Note that this method is not called for classes which are in the system domain (i.e. system classes). System classes are always given full permissions (i.e. AllPermission). This can not be changed by installing a new policy.

Parameters
cs the CodeSource to compute the permissions for.
Returns
  • the permissions that are granted to the specified CodeSource.

public PermissionCollection getPermissions (ProtectionDomain domain)

Since: API Level 1

Returns a PermissionCollection describing what permissions are allowed for the specified ProtectionDomain (more specifically, its CodeSource) based on the current security policy.

Note that this method is not< called for classes which are in the system domain (i.e. system classes). System classes are always given full permissions (i.e. AllPermission). This can not be changed by installing a new policy.

Parameters
domain the ProtectionDomain to compute the permissions for.
Returns
  • the permissions that are granted to the specified CodeSource.

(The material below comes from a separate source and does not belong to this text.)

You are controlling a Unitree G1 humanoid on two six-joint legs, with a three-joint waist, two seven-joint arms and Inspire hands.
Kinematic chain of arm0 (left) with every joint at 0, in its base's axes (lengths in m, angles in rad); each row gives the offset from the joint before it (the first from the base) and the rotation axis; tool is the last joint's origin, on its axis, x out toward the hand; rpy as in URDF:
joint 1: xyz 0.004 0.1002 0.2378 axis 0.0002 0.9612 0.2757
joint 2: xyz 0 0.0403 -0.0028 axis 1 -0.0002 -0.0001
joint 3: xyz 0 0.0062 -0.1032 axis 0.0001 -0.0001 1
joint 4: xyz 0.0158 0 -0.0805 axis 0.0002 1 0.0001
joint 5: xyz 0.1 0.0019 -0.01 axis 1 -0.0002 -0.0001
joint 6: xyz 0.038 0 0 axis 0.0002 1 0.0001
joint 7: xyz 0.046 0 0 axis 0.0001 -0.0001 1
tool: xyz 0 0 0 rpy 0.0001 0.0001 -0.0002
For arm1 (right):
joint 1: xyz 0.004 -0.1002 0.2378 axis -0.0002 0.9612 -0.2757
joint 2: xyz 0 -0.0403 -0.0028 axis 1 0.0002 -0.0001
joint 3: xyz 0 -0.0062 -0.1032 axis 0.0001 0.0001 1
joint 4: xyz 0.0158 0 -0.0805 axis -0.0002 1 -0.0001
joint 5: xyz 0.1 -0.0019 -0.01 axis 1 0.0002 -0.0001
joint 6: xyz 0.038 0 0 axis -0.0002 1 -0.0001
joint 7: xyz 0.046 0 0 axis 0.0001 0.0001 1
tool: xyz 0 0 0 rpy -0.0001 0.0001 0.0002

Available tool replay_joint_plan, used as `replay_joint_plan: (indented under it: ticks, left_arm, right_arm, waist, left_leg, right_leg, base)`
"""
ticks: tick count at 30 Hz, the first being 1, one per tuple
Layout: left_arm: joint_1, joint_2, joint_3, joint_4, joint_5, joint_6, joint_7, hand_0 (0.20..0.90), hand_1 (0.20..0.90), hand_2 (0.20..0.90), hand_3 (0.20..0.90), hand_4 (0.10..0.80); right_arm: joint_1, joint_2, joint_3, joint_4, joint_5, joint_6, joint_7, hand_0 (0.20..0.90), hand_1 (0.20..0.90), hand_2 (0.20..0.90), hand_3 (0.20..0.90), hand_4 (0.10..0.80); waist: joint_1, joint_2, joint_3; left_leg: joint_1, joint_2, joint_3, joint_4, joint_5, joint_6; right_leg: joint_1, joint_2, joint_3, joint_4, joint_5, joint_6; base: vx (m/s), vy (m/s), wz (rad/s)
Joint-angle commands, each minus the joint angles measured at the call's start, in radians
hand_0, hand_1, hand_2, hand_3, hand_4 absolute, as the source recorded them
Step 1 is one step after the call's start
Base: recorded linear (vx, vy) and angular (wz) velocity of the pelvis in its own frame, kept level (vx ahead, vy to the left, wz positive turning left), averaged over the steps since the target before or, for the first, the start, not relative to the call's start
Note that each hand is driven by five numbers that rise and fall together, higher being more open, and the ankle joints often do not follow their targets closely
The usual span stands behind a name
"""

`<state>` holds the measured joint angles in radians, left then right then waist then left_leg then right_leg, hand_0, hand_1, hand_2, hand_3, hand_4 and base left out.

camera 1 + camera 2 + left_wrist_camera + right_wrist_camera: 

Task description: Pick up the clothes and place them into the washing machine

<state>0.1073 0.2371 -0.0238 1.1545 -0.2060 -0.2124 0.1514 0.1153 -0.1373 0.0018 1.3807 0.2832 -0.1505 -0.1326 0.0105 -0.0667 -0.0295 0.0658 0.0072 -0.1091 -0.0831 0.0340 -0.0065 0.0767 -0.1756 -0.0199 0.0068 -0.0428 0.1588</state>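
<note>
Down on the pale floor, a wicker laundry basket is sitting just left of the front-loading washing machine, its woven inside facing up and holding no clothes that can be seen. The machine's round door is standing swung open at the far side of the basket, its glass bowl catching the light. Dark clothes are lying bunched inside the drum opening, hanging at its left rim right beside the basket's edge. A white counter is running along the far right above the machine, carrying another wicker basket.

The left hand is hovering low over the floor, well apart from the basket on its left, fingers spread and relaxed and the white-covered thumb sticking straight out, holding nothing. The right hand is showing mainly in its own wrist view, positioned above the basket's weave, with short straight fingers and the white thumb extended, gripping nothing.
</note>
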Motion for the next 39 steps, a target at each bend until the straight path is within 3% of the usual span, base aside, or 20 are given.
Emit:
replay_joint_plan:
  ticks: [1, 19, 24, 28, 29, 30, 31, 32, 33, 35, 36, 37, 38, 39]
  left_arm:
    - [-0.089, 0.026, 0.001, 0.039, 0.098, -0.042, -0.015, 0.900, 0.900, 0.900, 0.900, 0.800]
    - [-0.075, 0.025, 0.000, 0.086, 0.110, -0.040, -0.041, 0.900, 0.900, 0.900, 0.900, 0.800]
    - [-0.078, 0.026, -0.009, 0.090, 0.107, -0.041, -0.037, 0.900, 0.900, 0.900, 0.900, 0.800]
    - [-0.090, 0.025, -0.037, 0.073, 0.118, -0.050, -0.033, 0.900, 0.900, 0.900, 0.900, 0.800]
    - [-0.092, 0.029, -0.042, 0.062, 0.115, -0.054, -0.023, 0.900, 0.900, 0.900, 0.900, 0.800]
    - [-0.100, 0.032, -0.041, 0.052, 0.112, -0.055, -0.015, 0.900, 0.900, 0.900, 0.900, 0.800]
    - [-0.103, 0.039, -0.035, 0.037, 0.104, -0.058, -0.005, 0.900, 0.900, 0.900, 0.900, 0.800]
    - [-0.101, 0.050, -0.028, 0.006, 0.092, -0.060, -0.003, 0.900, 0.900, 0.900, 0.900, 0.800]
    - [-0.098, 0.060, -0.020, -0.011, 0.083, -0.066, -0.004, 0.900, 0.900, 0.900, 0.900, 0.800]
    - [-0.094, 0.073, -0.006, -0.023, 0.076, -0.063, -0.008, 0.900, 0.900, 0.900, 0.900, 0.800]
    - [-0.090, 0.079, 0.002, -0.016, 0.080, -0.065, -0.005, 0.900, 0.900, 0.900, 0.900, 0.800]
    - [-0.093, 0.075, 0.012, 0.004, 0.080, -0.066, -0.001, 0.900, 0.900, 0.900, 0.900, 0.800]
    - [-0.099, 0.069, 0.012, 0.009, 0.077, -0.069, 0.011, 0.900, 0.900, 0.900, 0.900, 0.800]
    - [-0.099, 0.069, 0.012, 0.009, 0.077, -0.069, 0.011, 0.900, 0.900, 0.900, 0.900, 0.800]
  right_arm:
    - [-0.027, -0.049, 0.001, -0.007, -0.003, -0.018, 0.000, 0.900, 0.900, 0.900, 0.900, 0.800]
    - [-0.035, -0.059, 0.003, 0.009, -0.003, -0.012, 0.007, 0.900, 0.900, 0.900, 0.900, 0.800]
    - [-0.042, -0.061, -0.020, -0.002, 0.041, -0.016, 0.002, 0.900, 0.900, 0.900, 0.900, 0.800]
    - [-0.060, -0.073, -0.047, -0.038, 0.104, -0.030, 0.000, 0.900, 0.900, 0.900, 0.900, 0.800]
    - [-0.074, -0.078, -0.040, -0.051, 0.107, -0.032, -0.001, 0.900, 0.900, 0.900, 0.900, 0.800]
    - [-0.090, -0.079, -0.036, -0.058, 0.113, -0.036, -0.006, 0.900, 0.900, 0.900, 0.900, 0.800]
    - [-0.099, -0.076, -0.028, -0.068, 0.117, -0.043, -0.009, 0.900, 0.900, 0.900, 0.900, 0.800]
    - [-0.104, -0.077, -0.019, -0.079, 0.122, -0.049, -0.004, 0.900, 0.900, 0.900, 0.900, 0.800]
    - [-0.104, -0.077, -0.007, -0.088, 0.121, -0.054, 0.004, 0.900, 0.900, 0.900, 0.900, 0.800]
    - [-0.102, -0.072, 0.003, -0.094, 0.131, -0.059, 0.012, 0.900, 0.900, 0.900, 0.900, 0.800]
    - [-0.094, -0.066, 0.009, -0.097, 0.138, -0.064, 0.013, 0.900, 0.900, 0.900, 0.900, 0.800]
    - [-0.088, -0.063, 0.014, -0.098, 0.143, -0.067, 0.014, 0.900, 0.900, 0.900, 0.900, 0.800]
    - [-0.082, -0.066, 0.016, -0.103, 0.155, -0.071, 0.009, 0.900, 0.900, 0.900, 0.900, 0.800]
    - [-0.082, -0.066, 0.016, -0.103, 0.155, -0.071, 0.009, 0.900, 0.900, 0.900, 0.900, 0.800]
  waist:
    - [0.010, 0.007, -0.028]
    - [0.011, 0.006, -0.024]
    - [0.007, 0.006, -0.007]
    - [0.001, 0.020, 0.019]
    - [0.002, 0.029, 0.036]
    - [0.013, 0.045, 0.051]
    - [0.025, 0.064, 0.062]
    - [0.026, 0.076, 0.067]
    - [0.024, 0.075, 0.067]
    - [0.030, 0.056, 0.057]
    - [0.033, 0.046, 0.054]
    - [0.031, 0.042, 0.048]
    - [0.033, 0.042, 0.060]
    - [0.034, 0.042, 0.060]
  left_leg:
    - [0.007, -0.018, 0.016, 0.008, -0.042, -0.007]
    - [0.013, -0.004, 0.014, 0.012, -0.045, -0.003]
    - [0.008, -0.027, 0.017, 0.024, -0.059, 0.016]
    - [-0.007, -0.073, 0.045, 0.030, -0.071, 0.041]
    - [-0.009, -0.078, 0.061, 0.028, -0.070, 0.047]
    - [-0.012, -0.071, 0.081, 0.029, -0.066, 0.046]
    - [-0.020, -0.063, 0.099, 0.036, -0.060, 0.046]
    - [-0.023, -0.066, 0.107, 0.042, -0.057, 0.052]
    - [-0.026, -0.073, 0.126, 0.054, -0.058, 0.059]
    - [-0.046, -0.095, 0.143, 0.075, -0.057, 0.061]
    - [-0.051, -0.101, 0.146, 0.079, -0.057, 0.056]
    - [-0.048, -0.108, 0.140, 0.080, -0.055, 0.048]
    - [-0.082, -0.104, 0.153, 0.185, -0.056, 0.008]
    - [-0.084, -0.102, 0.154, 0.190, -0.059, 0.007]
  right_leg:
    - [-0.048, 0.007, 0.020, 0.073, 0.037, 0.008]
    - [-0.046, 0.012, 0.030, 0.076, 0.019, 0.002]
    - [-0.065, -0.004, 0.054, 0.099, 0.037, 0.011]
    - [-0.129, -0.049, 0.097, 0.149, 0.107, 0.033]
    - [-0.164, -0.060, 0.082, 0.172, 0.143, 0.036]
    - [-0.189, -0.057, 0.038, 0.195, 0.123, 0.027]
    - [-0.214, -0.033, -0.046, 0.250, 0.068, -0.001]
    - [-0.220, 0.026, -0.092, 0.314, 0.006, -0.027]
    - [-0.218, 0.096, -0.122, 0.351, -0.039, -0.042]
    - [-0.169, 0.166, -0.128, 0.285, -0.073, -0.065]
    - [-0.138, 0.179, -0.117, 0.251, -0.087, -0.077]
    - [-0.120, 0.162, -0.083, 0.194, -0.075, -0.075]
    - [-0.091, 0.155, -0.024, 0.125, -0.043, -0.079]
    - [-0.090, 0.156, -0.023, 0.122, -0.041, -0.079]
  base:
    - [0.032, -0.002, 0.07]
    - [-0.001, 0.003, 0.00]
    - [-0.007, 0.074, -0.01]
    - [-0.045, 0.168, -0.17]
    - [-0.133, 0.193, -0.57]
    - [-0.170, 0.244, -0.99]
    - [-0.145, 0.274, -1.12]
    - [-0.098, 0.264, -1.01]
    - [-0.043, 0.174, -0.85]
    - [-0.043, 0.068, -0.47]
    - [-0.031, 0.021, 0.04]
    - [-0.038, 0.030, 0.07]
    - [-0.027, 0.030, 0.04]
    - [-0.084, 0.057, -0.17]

public static Policy getPolicy ()

Since: API Level 1

Returns the current system security policy. If no policy has been instantiated then this is done using the security property "policy.provider".

If a SecurityManager is installed, code calling this method needs the SecurityPermission getPolicy to be granted, otherwise a SecurityException will be thrown.

Returns
  • the current system security policy.
Throws
SecurityException if a SecurityManager is installed and the caller does not have permission to invoke this method.

public Provider getProvider ()

Since: API Level 9

Answers the Provider of this Policy. This method will only answer non-null Provider if it was obtained via a call to Policy.getInstance. Otherwise this method returns null.

Returns
  • the Provider of this Policy, or null.

public String getType ()

Since: API Level 9

Answers the type of this Policy. This method will only answer non-null type if it was obtained via a call to Policy.getInstance. Otherwise this method returns null.

Returns
  • the type of this Policy, or null.

public boolean implies (ProtectionDomain domain, Permission permission)

Since: API Level 1

Indicates whether the specified Permission is implied by the PermissionCollection of the specified ProtectionDomain.

Parameters
domain the ProtectionDomain for which the permission should be granted.
permission the Permission for which authorization is to be verified.
Returns
  • true if the Permission is implied by the ProtectionDomain, false otherwise.

public void refresh ()

Since: API Level 1

Reloads the policy configuration for this Policy instance.

public static void setPolicy (Policy policy)

Since: API Level 1

Sets the system wide policy.

If a SecurityManager is installed, code calling this method needs the SecurityPermission setPolicy to be granted, otherwise a SecurityException will be thrown.

Parameters
policy the Policy to set.
Throws
SecurityException if a SecurityManager is installed and the caller does not have permission to invoke this method.